Saturday, 2 March 2013

Potemkin Economies: System D and Stealth Inflation

The black and gray market is one poised for rapid growth. Recently, horsemeat was found in hamburgers in the UK instead of beef. This has far larger implications than ruined fast food. This was due to the authentic product being too expensive for the supplier to handle. This is a type of “stealth inflation,” a substitute of lower quality goods instead of the advertised content. A recent Supreme Court case in the US threatens to gut what remains of consumer protections and the ability to sue for violations of them. Given the massive money printing in the US, UK, EU, and other economies, stealth inflation is sure to rise as the currency wars expand. 

System D, the globalized black market, rushes to fill the gap. From anonymous currencies like Bitcoin to shady distributors, the alternative networked economy may soon replace the economy that political and financial talking heads dwell within. Like the Potemkin villages of the Soviet Union, the economic “growth” benefits a few connected individuals at the expense of the many. As Charles Stross writes, worldwide democracy is malfunctioning, as politicians race to defend the illusion of the prior status quo at all costs. 

Those costs increasingly include everything that made those nations free and pleasant places to live in the first place. Civil liberties, developed infrastructure, and other quality of life metrics increasingly circle the drain. The political elites and business elites escape trial with impunity. Faith in governments and economies decreases as do the natural resources that fuel the status quo too many people take for granted. The entire socio-political structure resembles a decaying bridge with heavy trucks driven across it. The wrong one will set into motion a costly cascade of economic and political failures. 

As Alvin Toffler wrote in "The Third Wave," the dominant political and economic machinery of the Second Wave (industrial, bureaucratic nation-states) increasingly fails and falters. The reason many corporate and political elites grasp for power is not out of confidence in the future but desperation. Ironically, the desperate measures they use may easily accelerate the negative trends instead of fixing them, such as silencing and prosecuting whistleblowers instead of dealing with corruption. This allows the tumor of corruption to grow unchecked, and capture or compromise the rest of the "checks and balances" against it.
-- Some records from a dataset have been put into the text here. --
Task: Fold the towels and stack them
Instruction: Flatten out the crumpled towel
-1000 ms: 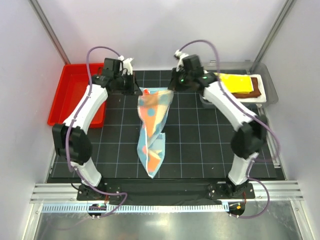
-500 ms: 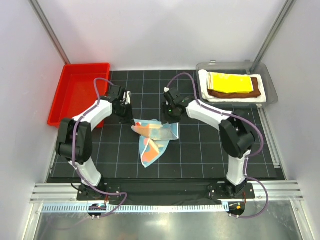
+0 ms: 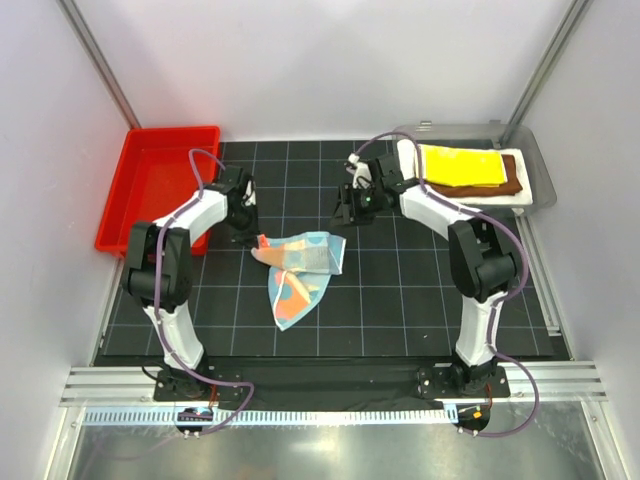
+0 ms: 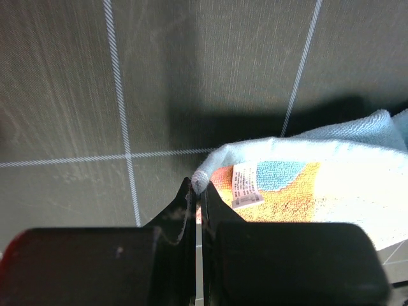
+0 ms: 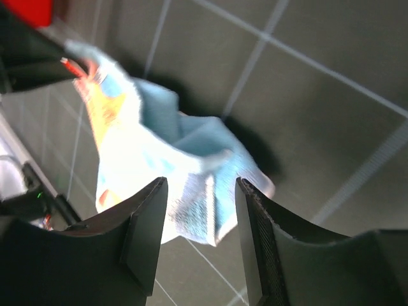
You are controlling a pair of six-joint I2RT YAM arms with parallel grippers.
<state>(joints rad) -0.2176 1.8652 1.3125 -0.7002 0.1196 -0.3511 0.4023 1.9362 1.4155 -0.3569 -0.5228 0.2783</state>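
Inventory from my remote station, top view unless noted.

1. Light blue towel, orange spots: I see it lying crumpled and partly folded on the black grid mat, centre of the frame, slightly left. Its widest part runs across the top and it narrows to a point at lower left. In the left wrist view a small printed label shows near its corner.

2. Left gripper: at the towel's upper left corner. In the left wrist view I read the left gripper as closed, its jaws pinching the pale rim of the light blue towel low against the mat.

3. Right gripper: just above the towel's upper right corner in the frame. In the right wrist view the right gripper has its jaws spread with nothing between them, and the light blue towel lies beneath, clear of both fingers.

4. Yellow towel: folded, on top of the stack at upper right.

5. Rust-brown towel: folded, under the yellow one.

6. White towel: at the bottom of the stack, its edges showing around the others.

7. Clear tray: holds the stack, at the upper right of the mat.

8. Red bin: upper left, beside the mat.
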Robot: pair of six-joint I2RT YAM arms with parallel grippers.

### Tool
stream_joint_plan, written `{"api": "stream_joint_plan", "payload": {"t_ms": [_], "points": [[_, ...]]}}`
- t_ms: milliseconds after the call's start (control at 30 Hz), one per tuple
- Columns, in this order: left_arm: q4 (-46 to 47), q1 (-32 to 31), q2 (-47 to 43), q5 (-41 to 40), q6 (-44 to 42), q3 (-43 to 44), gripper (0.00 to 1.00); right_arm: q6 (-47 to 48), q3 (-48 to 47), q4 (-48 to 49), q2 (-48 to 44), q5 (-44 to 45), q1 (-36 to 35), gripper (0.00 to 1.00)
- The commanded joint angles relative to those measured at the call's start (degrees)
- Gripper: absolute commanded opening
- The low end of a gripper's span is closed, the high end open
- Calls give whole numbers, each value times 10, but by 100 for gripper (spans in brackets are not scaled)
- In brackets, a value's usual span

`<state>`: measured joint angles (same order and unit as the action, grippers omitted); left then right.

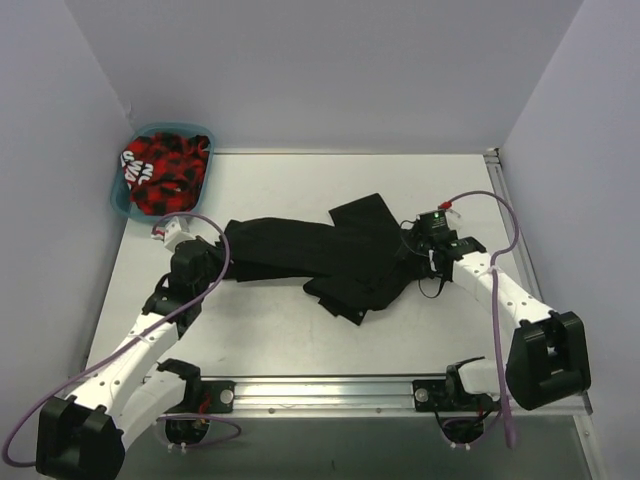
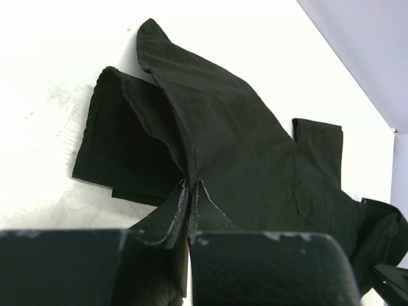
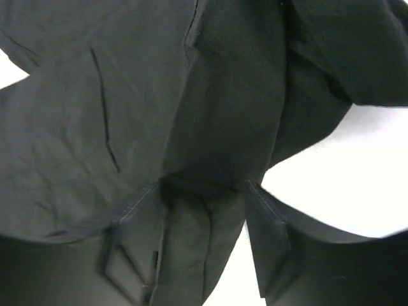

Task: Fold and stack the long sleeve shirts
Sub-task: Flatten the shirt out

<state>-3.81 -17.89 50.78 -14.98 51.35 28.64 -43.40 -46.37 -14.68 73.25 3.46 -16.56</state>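
Note:
A plain black long sleeve shirt (image 1: pixel 330 255) lies stretched across the middle of the table between my two grippers. My left gripper (image 1: pixel 215 248) is at its left end. In the left wrist view its jaws (image 2: pixel 191 185) are pressed together on a ridge of the black cloth (image 2: pixel 242 153), which rises from the fingertips. My right gripper (image 1: pixel 425 245) is at the shirt's right end. In the right wrist view its fingers (image 3: pixel 264 217) stand partly apart with a thick bunch of black cloth (image 3: pixel 204 229) pinched between them. No buttons or collar show.
A teal plastic basket (image 1: pixel 122 205) stands at the back left corner and holds a red and black patterned garment (image 1: pixel 165 170). Purple-grey walls enclose the table on three sides. A metal rail (image 1: pixel 330 392) runs along the near edge between the arm bases.

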Motion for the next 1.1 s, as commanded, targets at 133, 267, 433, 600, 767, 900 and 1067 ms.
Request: {"api": "stream_joint_plan", "payload": {"t_ms": [133,267,433,600,767,900,1067], "points": [[-32,5,-2,-13,-34,55,1,14,-14,11,19,5,7,21],[-36,19,35,1,-58,111,0,44,-58,-26,9,5,30,0],[-55,62,67,21,-98,209,0,101,-187,-87,-32,1,69,0],[-80,90,90,34,-140,324,0,130,-296,-124,-65,-49,125,0],[-112,94,69,37,-168,374,0,141,-352,-149,-118,-81,144,0],[-140,94,18,36,-191,401,0,149,-375,-166,-173,-86,145,0],[-182,92,-50,25,-230,474,0,161,-435,-194,-229,-87,145,0]]}}
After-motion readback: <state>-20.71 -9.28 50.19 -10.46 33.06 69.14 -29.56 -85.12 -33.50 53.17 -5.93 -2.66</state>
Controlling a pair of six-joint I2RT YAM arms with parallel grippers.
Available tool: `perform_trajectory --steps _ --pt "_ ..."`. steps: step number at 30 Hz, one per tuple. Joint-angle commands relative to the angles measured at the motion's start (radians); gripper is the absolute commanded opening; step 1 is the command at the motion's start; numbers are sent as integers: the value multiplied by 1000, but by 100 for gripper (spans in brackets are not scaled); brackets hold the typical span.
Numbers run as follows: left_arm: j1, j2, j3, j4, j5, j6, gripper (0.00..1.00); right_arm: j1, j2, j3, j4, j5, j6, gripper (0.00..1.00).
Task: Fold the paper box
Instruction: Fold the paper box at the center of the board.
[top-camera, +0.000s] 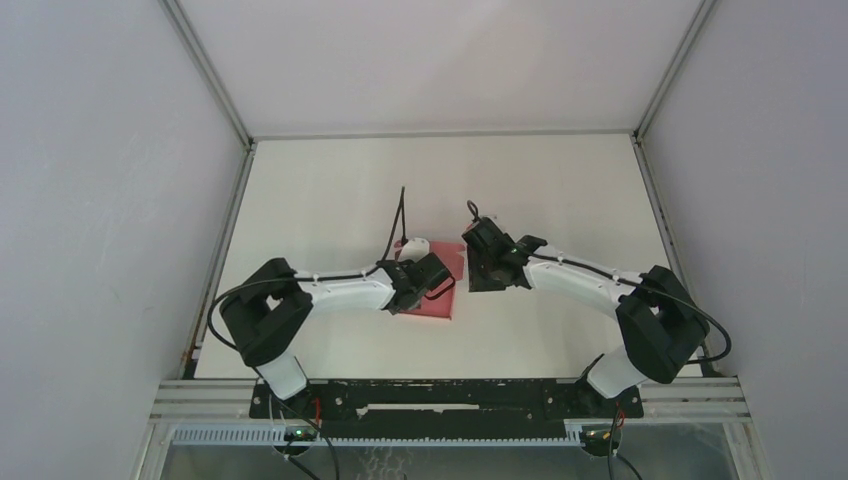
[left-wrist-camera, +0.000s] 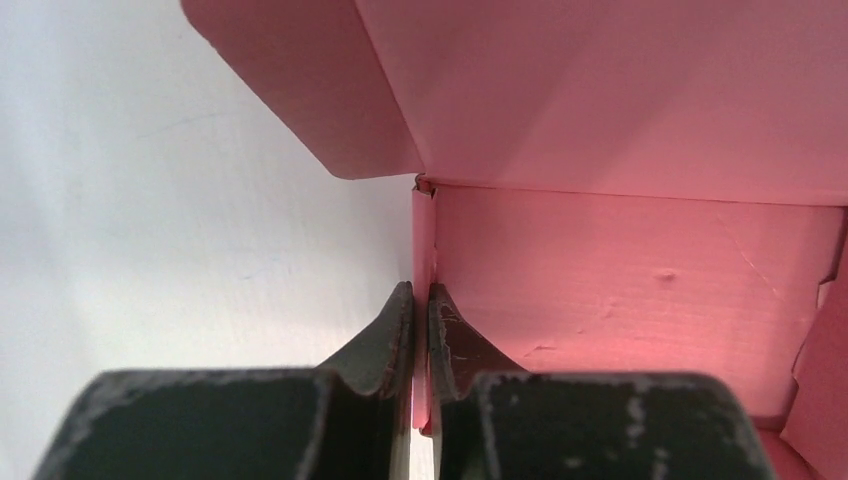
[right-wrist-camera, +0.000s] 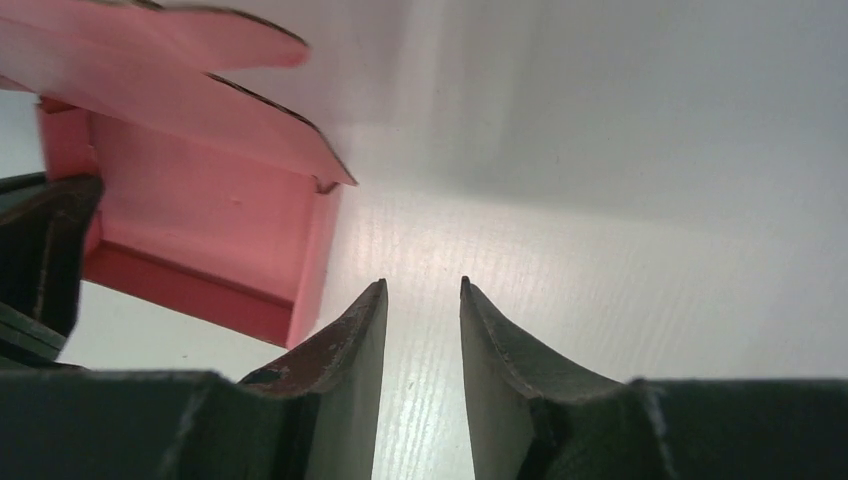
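The paper box (top-camera: 430, 306) on the desk (top-camera: 330, 190) is pinched by one wall in the left hand (left-wrist-camera: 420, 292). The right hand (right-wrist-camera: 423, 287), spread just beside the box, is best closed squarely on the facing wall.

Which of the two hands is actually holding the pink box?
The left hand: it is shut on an upright side wall of the paper box. The right hand is open beside the box, gripping nothing.
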Motion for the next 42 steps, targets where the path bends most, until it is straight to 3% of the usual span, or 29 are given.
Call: perform_trajectory --steps 1,8,14,27,31,38,42 --pt "-3 47 27 -141 -68 12 8 -6 -39 -19 31 -21 -17 41" --pt "-12 60 44 -167 -99 0 10 -27 -90 -45 32 -20 -24 41" --pt "-13 60 42 -165 -102 -6 20 -43 -114 -75 38 -26 -25 41" --pt "-11 -1 -10 -58 -58 16 31 -50 -115 -94 45 -53 -30 41" --pt "-11 -25 -33 -15 -52 22 29 -50 -114 -94 48 -56 -29 42" --pt "-5 -17 -51 59 -23 41 9 -50 -118 -94 43 -57 -31 42" --pt "-5 -33 -73 83 -13 32 7 -50 -120 -94 41 -55 -34 42"
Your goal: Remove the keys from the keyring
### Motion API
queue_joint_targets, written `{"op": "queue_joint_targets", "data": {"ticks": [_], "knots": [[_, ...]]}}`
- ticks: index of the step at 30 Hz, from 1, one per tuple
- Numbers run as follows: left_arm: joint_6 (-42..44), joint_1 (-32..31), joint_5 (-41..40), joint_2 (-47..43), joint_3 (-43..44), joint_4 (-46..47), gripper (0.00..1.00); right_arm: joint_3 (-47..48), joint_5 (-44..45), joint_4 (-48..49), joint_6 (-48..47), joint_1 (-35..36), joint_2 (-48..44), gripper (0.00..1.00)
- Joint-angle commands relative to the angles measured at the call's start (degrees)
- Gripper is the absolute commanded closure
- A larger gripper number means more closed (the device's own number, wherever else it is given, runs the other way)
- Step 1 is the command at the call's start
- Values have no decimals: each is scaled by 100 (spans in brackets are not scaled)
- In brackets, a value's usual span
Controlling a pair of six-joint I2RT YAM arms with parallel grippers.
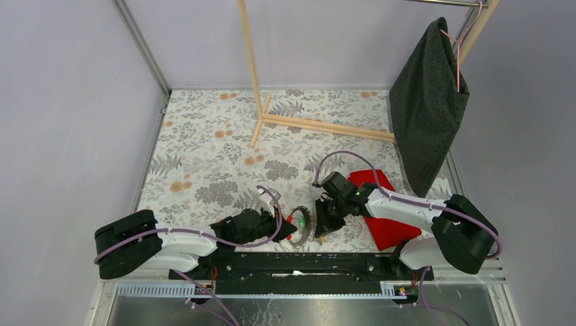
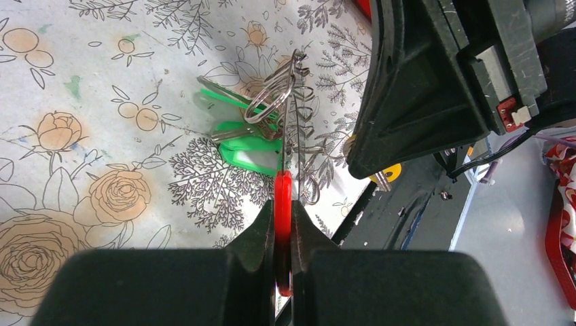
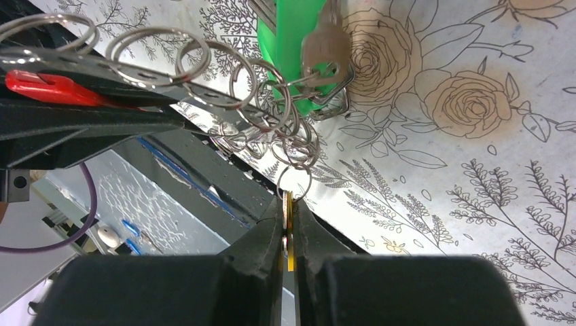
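The keyring [image 1: 301,228] stands on edge just above the table's near edge, between the two grippers. My left gripper [image 2: 283,212] is shut on the red stretch of the ring's rim [image 2: 283,193]. Green keys [image 2: 246,141] and several small split rings [image 2: 270,97] hang from the keyring [image 2: 292,115] over the floral cloth. My right gripper [image 3: 288,214] is shut on a yellow key [image 3: 289,204], which hangs by a small split ring [image 3: 295,183] from the keyring [image 3: 204,102]. A green key [image 3: 296,41] hangs further along. In the top view the left gripper [image 1: 291,227] and right gripper [image 1: 325,224] face each other.
A red cloth [image 1: 386,221] lies under the right arm. A wooden rack [image 1: 306,123] stands at the back, with a dark garment [image 1: 426,102] on a hanger at the right. The black base rail [image 1: 299,261] runs just below the grippers.
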Motion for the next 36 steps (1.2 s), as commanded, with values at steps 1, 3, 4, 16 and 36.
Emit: {"op": "queue_joint_targets", "data": {"ticks": [1, 3, 4, 16, 36], "knots": [[265, -2, -452, 213, -132, -856, 100, 235, -41, -232, -82, -44, -201, 100], [221, -5, -497, 222, -106, -927, 100, 305, -4, -327, -108, -44, -208, 100], [186, 5, -515, 237, -90, -974, 100, 344, -6, -348, -119, -46, -210, 100], [-300, 129, -472, 245, 146, -1431, 73, 522, -497, -418, -352, -3, -26, 100], [-3511, 1469, 1902, -1176, -387, -421, 54, 1006, 553, -618, -739, 376, 84, 100]]}}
This is why bureaucracies may be vulnerable to "regulatory capture," especially at the highest levels. This is by no means limited to "socialism," as private companies may have books cooked by a corrupt executive seeking to cover up numbers seem better than they actually are. 

The answer lies not in returning to feudalism (whether corporate socialism or "First Wave" agrarian feudalism), but in a "Third Wave" society. The Third Wave (Information Revolution) could create all manner of new systems. Cyberdemocracy, semi-direct democracy (perhaps some fusion of the Swiss and Icelandic models), or perhaps even a distributed polity in the style of "The Diamond Age" may prove viable. 

One possible vector for infiltrating an existing political entity is a form of "auto-immune disease," turning its political and economic machinery against it. Imagine a non-profit corporation, or a corporation serving as a "host" for related subsidiaries, sharing a new organizational structure (workplace democracy with company catered dorms/lodging/etc.).  New industries (including ones to make it self sufficient) could easily bud off and spread. It could offer social capital, technical capital (in the form of education and training), and perhaps legal or political capital (assuming lawyers could be hired). Of course, keeping such a structure from becoming a cult of some sort is another challenge. Of course, some religious and cultural enclaves (especially close-knit ones from various diasporas) could be a good example or place to start from. 

Such alternative polities are a topic for later, however. The bottom line is that despite its best efforts, the Second Wave institutions and status quo are their own worst enemies. New institutions are arising, and often employ swarming tactics against their slower foes. A Second Wave enemy may act like a great white shark, while a Third Wave enemy may act like a school of piranhas. Time will tell how long the Second Wave system takes to fail past, or if it drags the world ecology down with it. As the illusion falls away, the world's Potemkin economies will be revealed for the frauds that they are.